▶ Your goal
Once the line with "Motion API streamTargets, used" is found in the data, output it and each following line exactly, up to and including the line with "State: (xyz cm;", and nothing before or after.

▶ Supplied information
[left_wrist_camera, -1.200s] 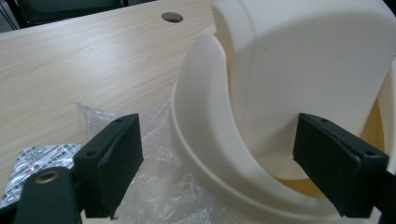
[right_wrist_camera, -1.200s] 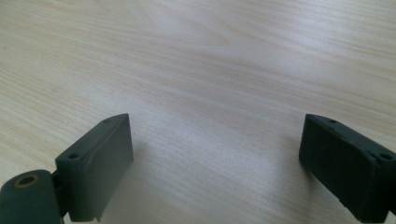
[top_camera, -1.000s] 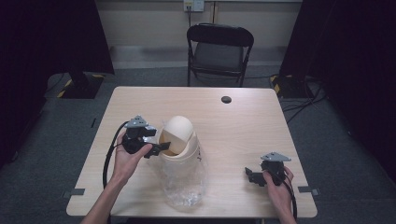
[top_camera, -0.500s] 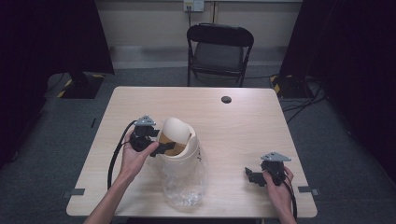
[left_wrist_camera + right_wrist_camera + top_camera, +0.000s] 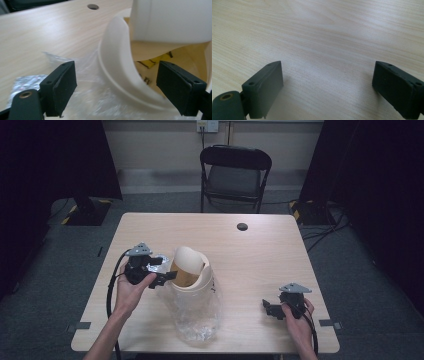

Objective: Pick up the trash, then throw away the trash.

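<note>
Bin (image 5: pixel 192 270) blocks mid-table by left gripper (image 5: pixel 167 277); bare table (image 5: pixel 250 260) to its right

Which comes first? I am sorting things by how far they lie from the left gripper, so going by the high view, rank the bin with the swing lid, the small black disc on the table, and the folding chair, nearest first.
From the left gripper:
1. Bin with the swing lid, right at its jaws, mid-table.
2. Small black disc, near the table's far edge.
3. Folding chair, beyond the table.

Left gripper (image 5: pixel 167 276) moves from beside the bin to its rim, jaws wide astride the cream rim (image 5: pixel 117 75); swing lid (image 5: pixel 186 262) tips further, showing the brown inside.
</note>
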Demonstrator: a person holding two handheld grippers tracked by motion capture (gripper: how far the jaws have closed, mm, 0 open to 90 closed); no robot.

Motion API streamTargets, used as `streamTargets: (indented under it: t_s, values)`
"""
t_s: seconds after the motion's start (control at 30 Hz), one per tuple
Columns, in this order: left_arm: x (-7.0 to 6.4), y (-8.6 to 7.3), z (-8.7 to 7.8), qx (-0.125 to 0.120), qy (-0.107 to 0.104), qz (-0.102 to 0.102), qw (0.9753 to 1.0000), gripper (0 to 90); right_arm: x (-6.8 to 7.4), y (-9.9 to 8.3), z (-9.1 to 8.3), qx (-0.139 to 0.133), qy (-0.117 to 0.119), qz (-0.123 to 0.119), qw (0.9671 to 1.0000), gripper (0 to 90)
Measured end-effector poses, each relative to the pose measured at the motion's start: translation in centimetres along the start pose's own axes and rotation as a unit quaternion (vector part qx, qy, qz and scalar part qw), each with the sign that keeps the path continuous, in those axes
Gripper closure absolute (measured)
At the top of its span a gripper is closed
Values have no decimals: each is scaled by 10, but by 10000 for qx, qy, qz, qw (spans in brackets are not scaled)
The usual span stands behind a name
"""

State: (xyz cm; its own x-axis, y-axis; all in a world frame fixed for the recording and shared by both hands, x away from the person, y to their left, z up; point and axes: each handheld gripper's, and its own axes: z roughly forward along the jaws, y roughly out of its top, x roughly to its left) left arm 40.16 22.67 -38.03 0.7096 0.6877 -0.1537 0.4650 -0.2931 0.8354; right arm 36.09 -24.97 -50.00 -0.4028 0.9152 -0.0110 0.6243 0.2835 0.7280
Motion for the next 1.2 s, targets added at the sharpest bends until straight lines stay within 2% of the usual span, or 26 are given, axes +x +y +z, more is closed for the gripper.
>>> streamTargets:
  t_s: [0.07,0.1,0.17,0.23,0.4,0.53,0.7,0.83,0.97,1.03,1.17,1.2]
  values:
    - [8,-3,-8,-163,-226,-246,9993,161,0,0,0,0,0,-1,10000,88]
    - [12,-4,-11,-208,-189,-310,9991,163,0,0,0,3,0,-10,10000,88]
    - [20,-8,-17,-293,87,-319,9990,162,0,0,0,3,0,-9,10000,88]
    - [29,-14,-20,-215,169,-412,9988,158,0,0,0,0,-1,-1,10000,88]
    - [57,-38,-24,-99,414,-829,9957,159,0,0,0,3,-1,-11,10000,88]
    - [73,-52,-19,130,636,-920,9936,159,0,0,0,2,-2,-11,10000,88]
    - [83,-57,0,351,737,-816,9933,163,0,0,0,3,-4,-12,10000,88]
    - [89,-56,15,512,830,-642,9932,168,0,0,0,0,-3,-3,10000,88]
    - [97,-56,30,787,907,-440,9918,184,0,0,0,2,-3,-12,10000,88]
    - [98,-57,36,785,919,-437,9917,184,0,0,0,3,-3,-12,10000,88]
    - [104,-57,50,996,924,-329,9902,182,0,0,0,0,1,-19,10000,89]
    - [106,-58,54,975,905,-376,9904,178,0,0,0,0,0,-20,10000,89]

▶ Task solution
Motion API streamTargets, used as `streamTargets: (indented under it: t_s, values)`
"""
t_s: seconds after the motion's start (control at 30 Hz), one per tuple
Columns, in this order: left_arm: x (-7.0 to 6.4), y (-8.6 to 7.3), z (-8.7 to 7.8), qx (-0.125 to 0.120), qy (-0.107 to 0.104), qz (-0.102 to 0.102), qw (0.9753 to 1.0000), gripper (0 to 90); right_arm: x (-6.8 to 7.4), y (-9.9 to 8.3), z (-9.1 to 8.3), qx (-0.139 to 0.133), qy (-0.117 to 0.119), qz (-0.123 to 0.119), qw (0.9671 to 1.0000), gripper (0 to 90)
Measured end-effector poses, each relative to the pose measured at the motion's start: translation in centimetres along the start pose's own axes and rotation as a unit quaternion (vector part qx, qy, qz and scalar part qw), each with the sign that keeps the path continuous, in those axes
Gripper closure absolute (measured)
At the top of its span a gripper is closed
Values have no decimals: each is scaled by 10, but by 10000 for qx, qy, qz, qw (spans in brackets are not scaled)
The usual span stands behind a name
"""

State: (xyz cm; its own x-axis, y-axis; all in a world frame fixed for the recording and shared by both hands, x away from the person, y to their left, z up; point and axes: each handheld gripper's, and its own axes: z roughly forward along the jaws, y roughly out of its top, x roughly to its left) left arm 40.16 22.67 -38.03 0.7096 0.6877 -0.1537 0.4650 -0.2931 0.8354; right arm 36.09 -24.97 -50.00 -0.4028 0.9152 -0.0110 0.6243 0.2835 0.7280

Work on this exercise has been finished.